_Your objective_
From the line containing "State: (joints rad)" down to the last line of the material below, copy each line exactly and leave out the rest.

_Data below_

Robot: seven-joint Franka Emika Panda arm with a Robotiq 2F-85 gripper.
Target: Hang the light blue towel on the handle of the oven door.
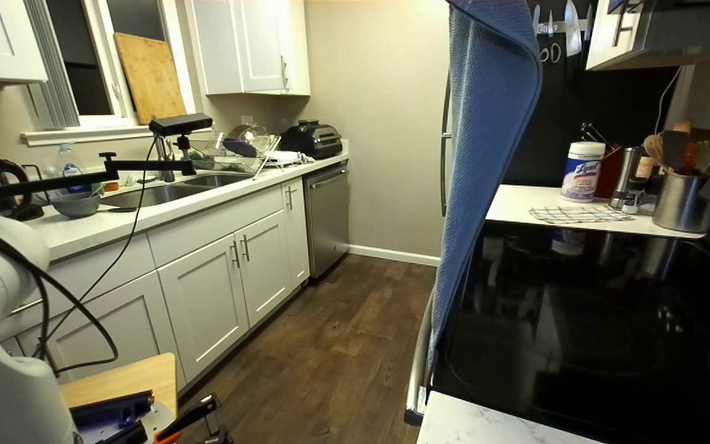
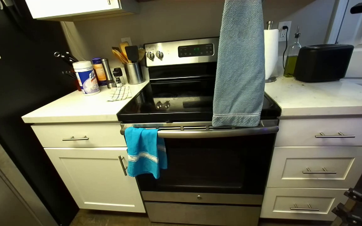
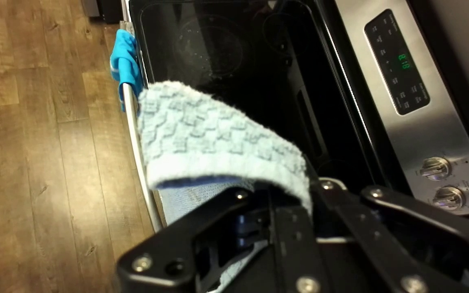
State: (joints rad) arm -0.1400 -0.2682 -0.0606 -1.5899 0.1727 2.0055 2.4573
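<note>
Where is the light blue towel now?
The light blue towel hangs from the gripper, right of centre in an exterior view, in front of the stove top, ending near the oven door handle.

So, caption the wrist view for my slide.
Gripper clamped on light blue towel; bright blue cloth hanging on the oven handle.

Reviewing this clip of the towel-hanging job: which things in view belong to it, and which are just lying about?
Part of the job:
light blue towel
gripper, closed on that towel
oven door handle

Just around:
bright blue cloth, hanging on the same handle
wipes tub
utensil pot
checked cloth
black toaster
</note>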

_Answer for this exercise_
State: (joints rad) arm -0.1400 -0.2682 -0.0606 -1.5899 0.1727 2.0055 2.4573
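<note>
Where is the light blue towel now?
The light blue towel hangs from the gripper, right of centre in an exterior view, in front of the stove top, ending near the oven door handle.

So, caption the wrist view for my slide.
Gripper clamped on light blue towel; bright blue cloth hanging on the oven handle.

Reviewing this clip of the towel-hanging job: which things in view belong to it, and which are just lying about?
Part of the job:
light blue towel
gripper, closed on that towel
oven door handle

Just around:
bright blue cloth, hanging on the same handle
wipes tub
utensil pot
checked cloth
black toaster
</note>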

Nothing remains to be done, and the exercise is complete.